What are the top commodities for investment?
Crude oil (WTI and BRENT), gold, and natural gas are often considered the top commodities for investment. These assets are highly liquid, widely used, and known for their potential price volatility, offering opportunities for profit.
What are the key risks in commodity trading?
Trading in commodities involves several risks, including: Market volatility — price fluctuations can be sudden and significant. Geopolitical risks — events like conflicts or policy changes can impact prices. Supply and demand dynamics — shifts in production levels or consumer demand can affect values. Weather conditions — agricultural commodities are especially vulnerable to climate factors. Traders should also be mindful of risks associated with leverage and margin trading.
How do pending orders, stop loss, and take profit work?
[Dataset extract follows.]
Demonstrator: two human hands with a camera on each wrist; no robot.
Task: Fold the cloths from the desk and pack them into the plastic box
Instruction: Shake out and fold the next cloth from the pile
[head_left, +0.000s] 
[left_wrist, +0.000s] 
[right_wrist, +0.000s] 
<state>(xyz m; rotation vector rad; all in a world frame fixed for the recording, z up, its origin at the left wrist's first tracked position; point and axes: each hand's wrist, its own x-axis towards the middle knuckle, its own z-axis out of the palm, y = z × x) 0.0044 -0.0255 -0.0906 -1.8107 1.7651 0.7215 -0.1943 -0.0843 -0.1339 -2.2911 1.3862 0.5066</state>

Pending orders — instructions to buy or sell a commodity at a specified price in the future. Stop loss (SL) — a risk management tool that automatically closes a trade to limit potential losses. Take profit (TP) — automatically closes a trade once a favorable price target is achieved. Effectively setting SL and TP levels requires understanding market volatility and aligning with your risk tolerance.